### Action item
When the line containing "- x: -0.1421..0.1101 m" is found in the data below, copy it and each line after it through the line containing "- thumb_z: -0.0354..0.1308", exactly and with no others.

### Provided data
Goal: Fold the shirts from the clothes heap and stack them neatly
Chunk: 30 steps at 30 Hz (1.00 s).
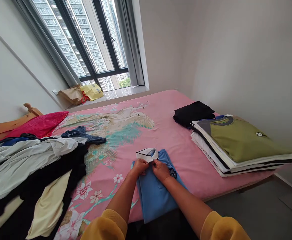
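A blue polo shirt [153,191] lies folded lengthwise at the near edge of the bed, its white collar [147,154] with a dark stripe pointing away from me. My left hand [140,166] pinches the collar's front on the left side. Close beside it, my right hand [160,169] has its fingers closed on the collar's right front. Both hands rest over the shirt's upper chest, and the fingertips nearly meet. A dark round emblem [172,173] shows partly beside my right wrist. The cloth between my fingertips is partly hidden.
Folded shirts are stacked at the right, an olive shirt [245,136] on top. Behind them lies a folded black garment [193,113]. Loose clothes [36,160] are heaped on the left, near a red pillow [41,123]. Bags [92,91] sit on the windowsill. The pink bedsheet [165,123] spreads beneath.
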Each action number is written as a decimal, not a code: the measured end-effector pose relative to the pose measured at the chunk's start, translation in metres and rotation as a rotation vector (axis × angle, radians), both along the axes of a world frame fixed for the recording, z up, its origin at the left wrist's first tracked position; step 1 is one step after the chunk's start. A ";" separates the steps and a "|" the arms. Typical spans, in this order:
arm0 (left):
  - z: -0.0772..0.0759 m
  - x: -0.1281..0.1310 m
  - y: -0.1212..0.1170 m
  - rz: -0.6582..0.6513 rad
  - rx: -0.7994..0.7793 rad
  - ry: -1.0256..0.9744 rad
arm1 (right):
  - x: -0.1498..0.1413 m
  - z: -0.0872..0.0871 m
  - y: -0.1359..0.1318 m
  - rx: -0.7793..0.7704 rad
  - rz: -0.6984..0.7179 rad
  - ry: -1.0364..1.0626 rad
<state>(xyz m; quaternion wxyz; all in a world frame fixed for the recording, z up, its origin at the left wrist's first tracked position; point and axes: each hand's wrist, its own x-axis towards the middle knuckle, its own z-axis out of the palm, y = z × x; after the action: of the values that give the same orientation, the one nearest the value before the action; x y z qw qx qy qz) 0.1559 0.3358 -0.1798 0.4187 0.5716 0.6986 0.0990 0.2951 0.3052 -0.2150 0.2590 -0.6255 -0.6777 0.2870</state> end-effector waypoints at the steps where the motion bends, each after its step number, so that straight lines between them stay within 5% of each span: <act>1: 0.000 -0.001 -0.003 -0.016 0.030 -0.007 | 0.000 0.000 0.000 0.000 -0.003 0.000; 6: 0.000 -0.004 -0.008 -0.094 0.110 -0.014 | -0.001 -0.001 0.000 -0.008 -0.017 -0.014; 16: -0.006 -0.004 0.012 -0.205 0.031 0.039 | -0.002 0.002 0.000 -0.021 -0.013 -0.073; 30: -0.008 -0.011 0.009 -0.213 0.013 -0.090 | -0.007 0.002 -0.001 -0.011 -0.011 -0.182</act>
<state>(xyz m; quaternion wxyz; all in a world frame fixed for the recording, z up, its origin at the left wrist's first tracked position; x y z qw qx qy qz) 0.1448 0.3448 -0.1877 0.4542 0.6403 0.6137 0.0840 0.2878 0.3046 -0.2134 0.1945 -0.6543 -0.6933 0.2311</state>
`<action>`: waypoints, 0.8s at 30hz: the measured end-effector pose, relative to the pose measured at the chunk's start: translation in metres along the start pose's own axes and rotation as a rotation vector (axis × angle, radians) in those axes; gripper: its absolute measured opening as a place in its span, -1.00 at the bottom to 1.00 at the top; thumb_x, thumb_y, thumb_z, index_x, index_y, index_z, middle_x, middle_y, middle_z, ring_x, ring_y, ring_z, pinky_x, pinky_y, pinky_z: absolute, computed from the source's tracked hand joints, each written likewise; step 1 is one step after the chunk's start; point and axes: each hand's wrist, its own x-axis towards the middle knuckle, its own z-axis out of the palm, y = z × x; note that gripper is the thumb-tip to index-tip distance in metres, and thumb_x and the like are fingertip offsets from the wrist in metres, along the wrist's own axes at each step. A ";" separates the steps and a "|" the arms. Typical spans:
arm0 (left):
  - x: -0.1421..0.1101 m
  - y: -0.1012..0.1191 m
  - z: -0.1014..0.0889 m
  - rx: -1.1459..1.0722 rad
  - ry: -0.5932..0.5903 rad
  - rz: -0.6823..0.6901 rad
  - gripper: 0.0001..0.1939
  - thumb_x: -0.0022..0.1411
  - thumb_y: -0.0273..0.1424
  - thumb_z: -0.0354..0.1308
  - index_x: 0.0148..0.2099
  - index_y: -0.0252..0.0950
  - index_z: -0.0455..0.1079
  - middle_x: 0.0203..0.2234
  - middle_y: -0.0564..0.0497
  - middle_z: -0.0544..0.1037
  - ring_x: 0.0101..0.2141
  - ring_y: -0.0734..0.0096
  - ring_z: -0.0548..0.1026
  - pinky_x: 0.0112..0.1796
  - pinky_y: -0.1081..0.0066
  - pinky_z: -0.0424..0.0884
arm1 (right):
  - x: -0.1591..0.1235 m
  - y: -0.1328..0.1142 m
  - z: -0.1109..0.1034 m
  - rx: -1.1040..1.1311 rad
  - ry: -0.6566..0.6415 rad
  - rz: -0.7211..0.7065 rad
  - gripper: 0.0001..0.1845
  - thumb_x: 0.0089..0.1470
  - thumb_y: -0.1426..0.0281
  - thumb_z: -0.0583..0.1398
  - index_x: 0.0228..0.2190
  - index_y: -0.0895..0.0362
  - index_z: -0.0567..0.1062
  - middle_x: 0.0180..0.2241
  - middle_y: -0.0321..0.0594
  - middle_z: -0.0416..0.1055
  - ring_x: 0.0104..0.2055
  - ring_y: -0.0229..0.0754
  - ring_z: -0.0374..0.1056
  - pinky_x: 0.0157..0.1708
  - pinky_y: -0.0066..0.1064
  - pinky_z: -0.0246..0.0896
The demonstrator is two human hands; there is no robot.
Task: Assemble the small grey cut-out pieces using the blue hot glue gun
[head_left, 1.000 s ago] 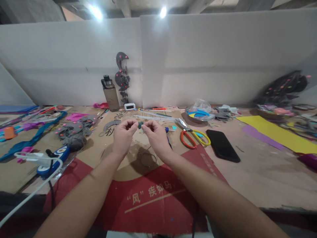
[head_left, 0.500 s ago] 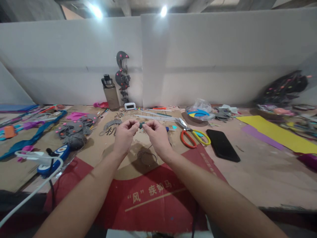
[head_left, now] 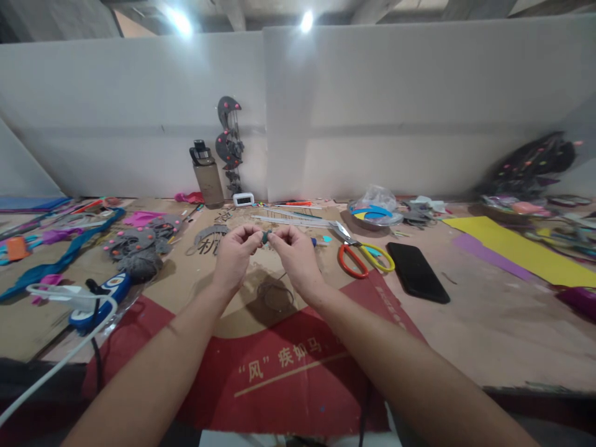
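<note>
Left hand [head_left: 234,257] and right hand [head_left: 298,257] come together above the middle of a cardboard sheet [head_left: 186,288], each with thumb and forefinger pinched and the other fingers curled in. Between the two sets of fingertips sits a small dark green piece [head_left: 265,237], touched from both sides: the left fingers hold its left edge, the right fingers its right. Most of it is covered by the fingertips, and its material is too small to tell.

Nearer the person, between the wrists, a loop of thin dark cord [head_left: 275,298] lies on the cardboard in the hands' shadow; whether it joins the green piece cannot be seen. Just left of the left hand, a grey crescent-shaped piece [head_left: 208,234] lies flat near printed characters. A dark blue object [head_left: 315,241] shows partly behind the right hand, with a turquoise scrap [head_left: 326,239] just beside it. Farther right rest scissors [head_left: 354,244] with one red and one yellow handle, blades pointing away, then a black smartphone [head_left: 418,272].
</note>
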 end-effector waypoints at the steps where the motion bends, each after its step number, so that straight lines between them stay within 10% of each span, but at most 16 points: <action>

### Your response
  - x: -0.1421..0.1101 m
  - y: -0.1012..0.1191 m
  - z: -0.1014..0.0889 m
  - rx: -1.1459..1.0722 rad
  - ry: -0.5932..0.5903 rad
  - rz: -0.6823..0.6901 rad
  - gripper: 0.0001..0.1939
  - thumb_x: -0.0022..0.1411
  - thumb_y: -0.0273..0.1424
  - thumb_z: -0.0354..0.1308

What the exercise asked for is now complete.